> WORK REQUEST
Scan the records below for the line with "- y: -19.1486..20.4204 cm" and the line with "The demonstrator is". Repeat those two lines and every line between them exactly, and nothing else.

┄┄┄┄┄┄

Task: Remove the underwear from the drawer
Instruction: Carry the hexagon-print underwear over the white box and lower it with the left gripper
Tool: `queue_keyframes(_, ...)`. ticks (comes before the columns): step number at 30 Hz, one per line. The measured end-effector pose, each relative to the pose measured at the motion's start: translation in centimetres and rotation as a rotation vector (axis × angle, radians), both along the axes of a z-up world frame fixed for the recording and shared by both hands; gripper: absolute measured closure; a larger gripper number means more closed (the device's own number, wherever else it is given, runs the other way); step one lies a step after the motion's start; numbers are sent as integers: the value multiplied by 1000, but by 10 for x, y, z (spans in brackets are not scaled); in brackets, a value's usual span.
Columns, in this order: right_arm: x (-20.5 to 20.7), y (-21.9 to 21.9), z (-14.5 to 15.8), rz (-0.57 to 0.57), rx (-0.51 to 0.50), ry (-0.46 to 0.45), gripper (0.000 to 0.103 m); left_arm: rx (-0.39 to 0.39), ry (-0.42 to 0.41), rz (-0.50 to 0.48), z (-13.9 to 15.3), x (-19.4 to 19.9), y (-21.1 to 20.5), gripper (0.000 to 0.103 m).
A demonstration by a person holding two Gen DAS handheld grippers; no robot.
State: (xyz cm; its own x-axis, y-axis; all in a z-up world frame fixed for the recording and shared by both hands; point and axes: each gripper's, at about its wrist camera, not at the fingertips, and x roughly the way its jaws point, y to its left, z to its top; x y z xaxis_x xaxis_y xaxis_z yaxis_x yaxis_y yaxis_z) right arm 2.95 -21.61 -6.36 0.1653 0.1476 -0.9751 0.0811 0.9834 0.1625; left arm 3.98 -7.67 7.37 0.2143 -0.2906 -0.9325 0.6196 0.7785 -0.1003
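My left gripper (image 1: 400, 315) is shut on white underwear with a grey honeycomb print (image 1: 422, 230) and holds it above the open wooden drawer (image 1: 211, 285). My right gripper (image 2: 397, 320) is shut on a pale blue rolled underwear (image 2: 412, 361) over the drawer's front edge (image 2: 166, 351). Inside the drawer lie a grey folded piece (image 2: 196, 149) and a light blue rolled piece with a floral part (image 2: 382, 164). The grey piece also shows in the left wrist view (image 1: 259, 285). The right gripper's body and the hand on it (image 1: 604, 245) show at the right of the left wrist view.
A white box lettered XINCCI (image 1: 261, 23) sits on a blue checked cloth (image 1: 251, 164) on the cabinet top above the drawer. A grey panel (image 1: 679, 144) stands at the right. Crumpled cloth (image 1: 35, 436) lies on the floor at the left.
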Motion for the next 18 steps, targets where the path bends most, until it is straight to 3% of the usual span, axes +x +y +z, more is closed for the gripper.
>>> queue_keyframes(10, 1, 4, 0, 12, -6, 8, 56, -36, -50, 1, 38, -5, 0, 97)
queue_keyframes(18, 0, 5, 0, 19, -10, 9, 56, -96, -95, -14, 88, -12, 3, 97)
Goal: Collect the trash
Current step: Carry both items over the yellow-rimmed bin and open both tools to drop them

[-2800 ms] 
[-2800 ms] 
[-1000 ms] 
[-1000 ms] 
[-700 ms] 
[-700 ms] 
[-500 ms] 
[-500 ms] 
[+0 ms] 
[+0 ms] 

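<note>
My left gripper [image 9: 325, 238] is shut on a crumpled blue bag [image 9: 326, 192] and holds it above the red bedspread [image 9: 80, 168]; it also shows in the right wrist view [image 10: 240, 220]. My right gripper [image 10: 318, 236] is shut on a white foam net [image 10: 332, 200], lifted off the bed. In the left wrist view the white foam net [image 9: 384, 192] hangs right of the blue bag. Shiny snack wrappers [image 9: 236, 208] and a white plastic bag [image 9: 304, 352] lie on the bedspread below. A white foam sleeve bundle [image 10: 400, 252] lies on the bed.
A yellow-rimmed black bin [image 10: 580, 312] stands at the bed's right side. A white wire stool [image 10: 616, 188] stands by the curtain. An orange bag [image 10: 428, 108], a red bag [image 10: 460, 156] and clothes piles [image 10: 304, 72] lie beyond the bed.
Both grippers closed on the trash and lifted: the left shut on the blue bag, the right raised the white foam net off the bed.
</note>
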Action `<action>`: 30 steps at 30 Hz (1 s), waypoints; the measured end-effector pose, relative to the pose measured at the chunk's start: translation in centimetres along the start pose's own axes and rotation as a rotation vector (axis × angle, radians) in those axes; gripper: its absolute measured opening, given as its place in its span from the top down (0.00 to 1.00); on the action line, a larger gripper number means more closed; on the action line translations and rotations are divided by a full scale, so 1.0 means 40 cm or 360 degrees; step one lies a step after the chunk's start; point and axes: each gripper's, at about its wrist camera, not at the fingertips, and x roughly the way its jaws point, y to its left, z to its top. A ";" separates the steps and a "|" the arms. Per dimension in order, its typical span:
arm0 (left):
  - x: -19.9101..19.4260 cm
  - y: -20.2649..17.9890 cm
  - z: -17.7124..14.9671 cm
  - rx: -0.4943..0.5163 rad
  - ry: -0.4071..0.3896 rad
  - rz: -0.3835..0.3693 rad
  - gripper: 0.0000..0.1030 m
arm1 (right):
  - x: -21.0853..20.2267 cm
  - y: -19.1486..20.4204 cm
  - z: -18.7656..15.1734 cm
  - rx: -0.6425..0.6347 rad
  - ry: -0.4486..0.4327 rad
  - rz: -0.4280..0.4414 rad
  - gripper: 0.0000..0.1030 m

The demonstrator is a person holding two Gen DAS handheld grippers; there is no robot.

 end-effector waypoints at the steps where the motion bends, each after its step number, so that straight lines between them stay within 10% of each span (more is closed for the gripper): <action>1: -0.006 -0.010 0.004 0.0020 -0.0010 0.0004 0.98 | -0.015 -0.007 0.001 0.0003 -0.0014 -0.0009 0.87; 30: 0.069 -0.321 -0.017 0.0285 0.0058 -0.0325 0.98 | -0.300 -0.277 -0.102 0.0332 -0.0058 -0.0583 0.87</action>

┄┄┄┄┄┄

> EXERCISE RESPONSE
  - y: -19.1486..20.4204 cm
  - z: -18.7656..15.1734 cm
  - rx: -0.6425..0.6347 rad
  - ry: -0.4486..0.4327 rad
  - rz: -0.4280..0.4414 rad
  - gripper: 0.0000..0.1030 m

The demonstrator is a person holding two Gen DAS handheld grippers; there is no robot.

Work on the exercise is now concluded.